= REQUIRED ACTION =
Exactly as written, return all the data, leaving its pictures behind.

Content starts

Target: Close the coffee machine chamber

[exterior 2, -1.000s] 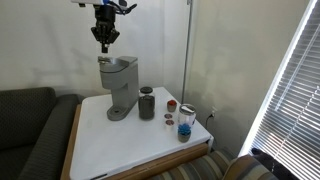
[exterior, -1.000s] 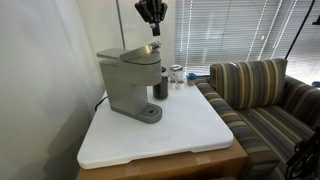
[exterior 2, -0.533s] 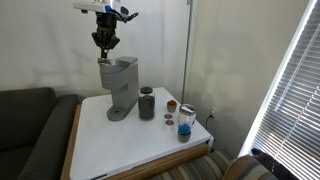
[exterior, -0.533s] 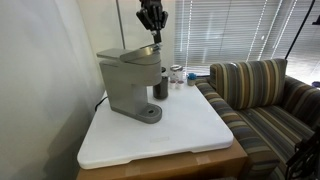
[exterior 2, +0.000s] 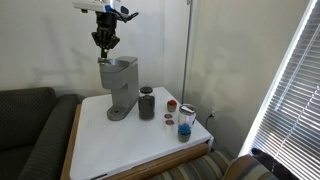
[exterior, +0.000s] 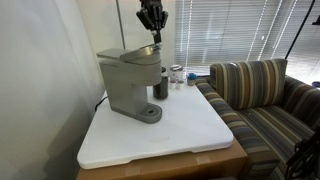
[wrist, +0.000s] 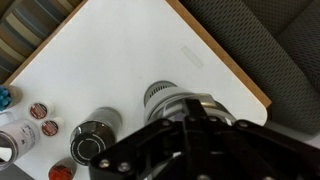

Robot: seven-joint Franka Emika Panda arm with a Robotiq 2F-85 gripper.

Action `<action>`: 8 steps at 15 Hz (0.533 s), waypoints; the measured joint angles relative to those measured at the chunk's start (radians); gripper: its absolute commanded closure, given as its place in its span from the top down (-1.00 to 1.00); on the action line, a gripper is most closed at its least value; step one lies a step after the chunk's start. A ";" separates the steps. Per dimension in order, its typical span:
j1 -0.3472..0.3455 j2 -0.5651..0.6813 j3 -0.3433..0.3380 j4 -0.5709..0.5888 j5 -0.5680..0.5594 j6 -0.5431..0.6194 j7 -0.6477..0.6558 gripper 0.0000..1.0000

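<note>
In an exterior view, the gripper (exterior: 156,33) is hanging from the top of the frame with its black fingers drawn together to a point, holding nothing. Directly beneath the fingertips, the grey coffee machine (exterior: 130,82) is standing on a white tabletop (exterior: 170,130). Its chamber lid (exterior: 132,52) is sitting slightly tilted, the raised end nearest the fingertips; I cannot tell whether they are touching it. A dark tumbler (exterior: 160,85) is peeking out behind the machine. Away from the fingers, a striped couch (exterior: 262,95) is pressing against the table's edge, and window blinds (exterior: 230,30) are filling the background. The tabletop in front of the machine is lying bare.

From the opposite side, the gripper (exterior 2: 105,46) is hovering just above the coffee machine (exterior 2: 120,85), fingers again together. Beside the machine, the tumbler (exterior 2: 147,103) and some small jars (exterior 2: 186,122) are standing well apart from the fingers, near the table's far corner. A dark sofa (exterior 2: 30,115) is bordering the other edge.

In the wrist view, the gripper (wrist: 195,125) is showing only as a blurred dark mass cut off by the bottom of the frame, and it is hiding the machine's lid. Just past the fingers, the machine's round base (wrist: 163,97) and the tumbler's rim (wrist: 93,140) are lying on the white tabletop (wrist: 120,50).
</note>
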 measured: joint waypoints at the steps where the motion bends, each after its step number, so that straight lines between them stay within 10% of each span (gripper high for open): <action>1: 0.001 0.000 0.000 0.000 0.000 0.001 0.001 -1.00; 8: 0.002 0.003 0.000 0.001 0.000 -0.001 0.010 -1.00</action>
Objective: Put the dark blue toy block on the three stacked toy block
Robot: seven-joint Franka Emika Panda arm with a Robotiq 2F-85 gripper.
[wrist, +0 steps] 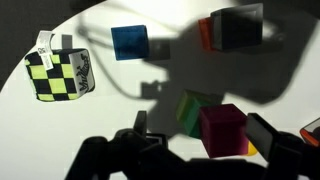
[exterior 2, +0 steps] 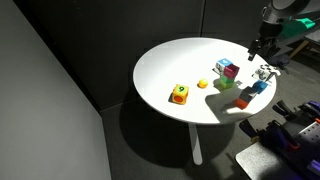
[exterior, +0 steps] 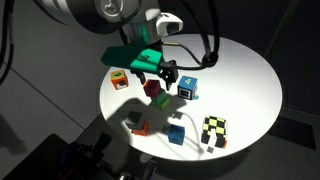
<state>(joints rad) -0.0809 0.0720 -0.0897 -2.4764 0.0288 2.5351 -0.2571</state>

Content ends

= SOLUTION TO THE EXERCISE =
Target: Close the coffee machine chamber

[exterior 2, -1.000s] 
[exterior, -1.000s] 
[exterior 2, -0.533s] 
[exterior, -0.533s] 
[exterior 2, +0.000s] 
[exterior, +0.000s] 
[wrist, +0.000s] 

Robot: seven-joint Franka Emika Panda arm with a Robotiq 2F-85 gripper.

Action `<action>`: 8 steps at 15 Hz (0.533 s), waypoints; the measured joint angles relative to those measured at the chunk's start (radians); gripper: its absolute commanded closure, given as its place in its span from the top down (-1.00 to 1.00); on the action line, a gripper is most closed at its least value; step one lies a step after the chunk's start. A ";" separates the steps. Per dimension in order, its typical span:
j1 -0.3472..0.3455 j2 -0.5651..0.6813 j3 -0.3433..0.3380 j4 -0.5709..0.5888 j5 -0.5680..0.5594 j6 -0.5431..0.6194 j7 -0.6477..0.6558 gripper 0.0000..1.0000

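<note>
In an exterior view, the gripper (exterior: 156,33) is hanging from the top of the frame with its black fingers drawn together to a point, holding nothing. Directly beneath the fingertips, the grey coffee machine (exterior: 130,82) is standing on a white tabletop (exterior: 170,130). Its chamber lid (exterior: 132,52) is sitting slightly tilted, the raised end nearest the fingertips; I cannot tell whether they are touching it. A dark tumbler (exterior: 160,85) is peeking out behind the machine. Away from the fingers, a striped couch (exterior: 262,95) is pressing against the table's edge, and window blinds (exterior: 230,30) are filling the background. The tabletop in front of the machine is lying bare.

From the opposite side, the gripper (exterior 2: 105,46) is hovering just above the coffee machine (exterior 2: 120,85), fingers again together. Beside the machine, the tumbler (exterior 2: 147,103) and some small jars (exterior 2: 186,122) are standing well apart from the fingers, near the table's far corner. A dark sofa (exterior 2: 30,115) is bordering the other edge.

In the wrist view, the gripper (wrist: 195,125) is showing only as a blurred dark mass cut off by the bottom of the frame, and it is hiding the machine's lid. Just past the fingers, the machine's round base (wrist: 163,97) and the tumbler's rim (wrist: 93,140) are lying on the white tabletop (wrist: 120,50).
</note>
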 measured: joint waypoints at the steps where the motion bends, each after its step number, so that straight lines between them stay within 10% of each span (gripper high for open): <action>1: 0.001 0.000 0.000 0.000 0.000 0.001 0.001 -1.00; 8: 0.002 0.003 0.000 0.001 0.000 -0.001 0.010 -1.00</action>
Objective: Put the dark blue toy block on the three stacked toy block
Robot: seven-joint Franka Emika Panda arm with a Robotiq 2F-85 gripper.
[wrist, +0 steps] 
[exterior 2, +0 steps] 
[exterior, +0 steps] 
<state>(joints rad) -0.0809 0.0720 -0.0897 -2.4764 0.0288 2.5351 -0.2571</state>

The full answer has been given.